Department of Biomedical Informatics, Vanderbilt University, School of Medicine, Nashville, Tennessee, USA.
J Am Med Inform Assoc. 2013 Dec;20(e2):e253-9. doi: 10.1136/amiajnl-2013-001945. Epub 2013 Jul 13.
Generalizable, high-throughput phenotyping methods based on supervised machine learning (ML) algorithms could significantly accelerate the use of electronic health records data for clinical and translational research. However, they often require large numbers of annotated samples, which are costly and time-consuming to review. We investigated the use of active learning (AL) in ML-based phenotyping algorithms.
We integrated an uncertainty sampling AL approach with support vector machines-based phenotyping algorithms and evaluated its performance using three annotated disease cohorts including rheumatoid arthritis (RA), colorectal cancer (CRC), and venous thromboembolism (VTE). We investigated performance using two types of feature sets: unrefined features, which contained at least all clinical concepts extracted from notes and billing codes; and a smaller set of refined features selected by domain experts. The performance of the AL was compared with a passive learning (PL) approach based on random sampling.

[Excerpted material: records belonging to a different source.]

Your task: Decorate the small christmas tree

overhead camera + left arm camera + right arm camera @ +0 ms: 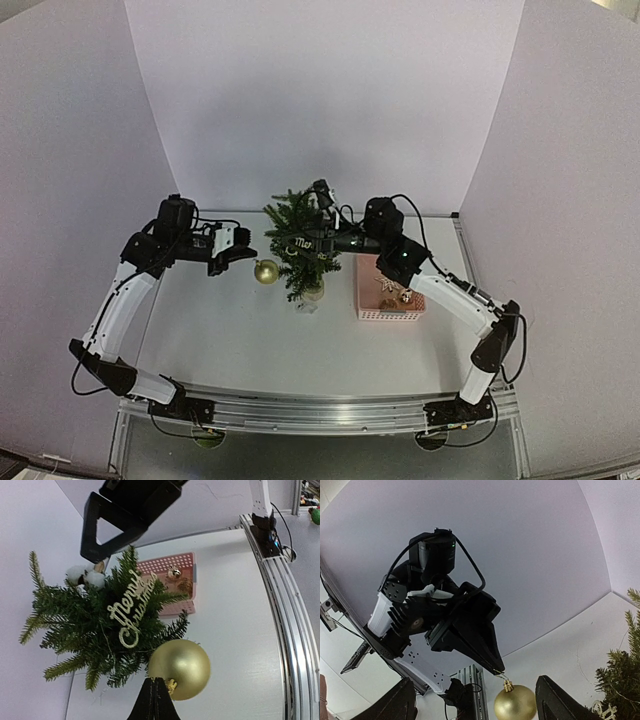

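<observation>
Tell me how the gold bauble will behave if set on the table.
The gold bauble is a smooth sphere, so it would likely roll on the table. It hangs by its cap from the shut left pincer, so it may swing when moved. Its glossy shell is probably light and breakable.

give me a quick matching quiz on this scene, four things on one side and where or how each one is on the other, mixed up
Things:
1 gold bauble
2 Merry Christmas sign
3 pink basket
4 right hand

Place or state:
a on the table, beside the small christmas tree
b hanging from the shut left hand
c open, close to the tree
d among the tree's branches

Pairs: 1-b, 2-d, 3-a, 4-c
</observation>
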`<state>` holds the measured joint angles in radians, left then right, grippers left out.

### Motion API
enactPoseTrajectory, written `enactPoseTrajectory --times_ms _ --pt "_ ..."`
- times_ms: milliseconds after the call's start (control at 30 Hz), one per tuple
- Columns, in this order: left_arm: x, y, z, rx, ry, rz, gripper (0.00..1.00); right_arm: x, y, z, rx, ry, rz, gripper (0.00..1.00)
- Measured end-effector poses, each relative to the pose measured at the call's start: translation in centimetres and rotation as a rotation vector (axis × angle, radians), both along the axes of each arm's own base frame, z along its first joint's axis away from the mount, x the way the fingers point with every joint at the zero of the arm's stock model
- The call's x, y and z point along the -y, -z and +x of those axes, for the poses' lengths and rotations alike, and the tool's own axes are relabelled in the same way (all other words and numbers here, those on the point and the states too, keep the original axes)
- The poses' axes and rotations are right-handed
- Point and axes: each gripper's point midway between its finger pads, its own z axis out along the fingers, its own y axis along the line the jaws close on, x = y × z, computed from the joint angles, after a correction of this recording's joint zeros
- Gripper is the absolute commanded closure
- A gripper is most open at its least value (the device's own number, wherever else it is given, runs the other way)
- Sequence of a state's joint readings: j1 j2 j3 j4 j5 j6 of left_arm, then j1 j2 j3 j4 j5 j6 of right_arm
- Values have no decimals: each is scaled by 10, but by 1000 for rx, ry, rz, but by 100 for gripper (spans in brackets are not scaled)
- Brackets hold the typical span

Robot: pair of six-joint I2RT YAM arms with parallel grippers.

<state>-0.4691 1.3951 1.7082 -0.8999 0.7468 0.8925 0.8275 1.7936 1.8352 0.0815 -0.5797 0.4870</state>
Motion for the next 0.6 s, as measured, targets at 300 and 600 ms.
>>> enactPoseTrajectory --times_ms 300,600 --pt "-14 65 -10 -155 100 212 100 6 18 -2 -1 8 -44 19" --pt "-15 116 -12 -190 166 280 100 8 23 -4 2 6 -55 19"
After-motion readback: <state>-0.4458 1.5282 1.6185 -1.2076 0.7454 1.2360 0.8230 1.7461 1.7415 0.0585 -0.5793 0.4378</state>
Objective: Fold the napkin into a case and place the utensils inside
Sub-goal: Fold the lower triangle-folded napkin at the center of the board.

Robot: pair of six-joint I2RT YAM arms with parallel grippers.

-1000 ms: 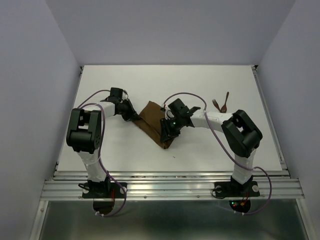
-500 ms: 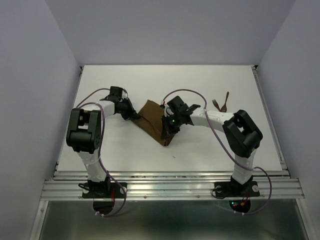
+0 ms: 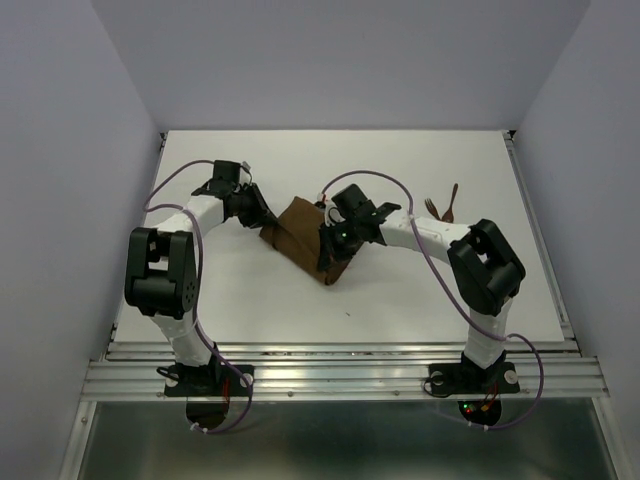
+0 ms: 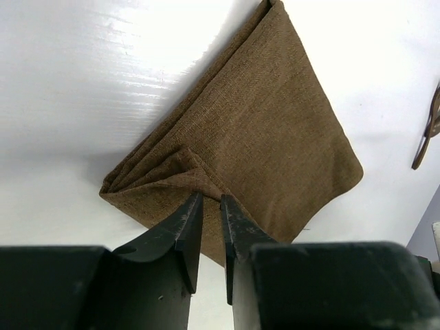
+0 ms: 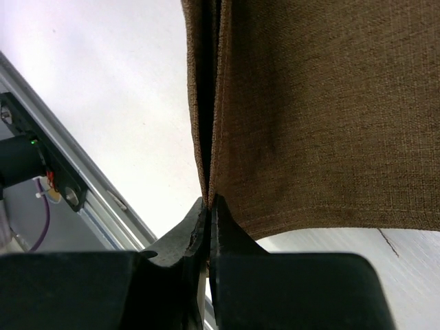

Our evaluation showed that AL outperformed PL on three phenotyping tasks. When unrefined features were used in the RA and CRC tasks, AL reduced the number of annotated samples required to achieve an area under the curve (AUC) score of 0.95 by 68% and 23%, respectively. AL also achieved a reduction of 68% for VTE with an optimal AUC of 0.70 using refined features. As expected, refined features improved the performance of phenotyping classifiers and required fewer annotated samples.
This study demonstrated that AL can be useful in ML-based phenotyping methods. Moreover, AL and feature engineering based on domain knowledge could be combined to develop efficient and generalizable phenotyping methods.
基于监督机器学习(ML)算法的可推广、高通量表型方法可以显著加速电子健康记录数据在临床和转化研究中的应用。然而,它们通常需要大量注释样本,这些样本的审查既昂贵又耗时。我们研究了主动学习(AL)在基于 ML 的表型算法中的应用。
我们将不确定性抽样 AL 方法与基于支持向量机的表型算法集成,并使用包括类风湿关节炎(RA)、结直肠癌(CRC)和静脉血栓栓塞(VTE)在内的三个注释疾病队列来评估其性能。我们使用两种类型的特征集来研究性能:未精炼特征集,其中包含从笔记和计费代码中提取的至少所有临床概念;以及由领域专家选择的较小精炼特征集。比较了 AL 与基于随机抽样的被动学习(PL)方法的性能。
我们的评估表明,在三个表型任务中,AL 优于 PL。当在 RA 和 CRC 任务中使用未精炼特征时,AL 将获得 AUC 评分为 0.95 所需的注释样本数量分别减少了 68%和 23%。当使用精炼特征时,AL 还将 VTE 的 AUC 优化为 0.70,减少了 68%。正如预期的那样,精炼特征提高了表型分类器的性能,所需的注释样本数量也更少。
这项研究表明,AL 可用于基于 ML 的表型方法。此外,基于领域知识的 AL 和特征工程可以结合起来开发高效且可推广的表型方法。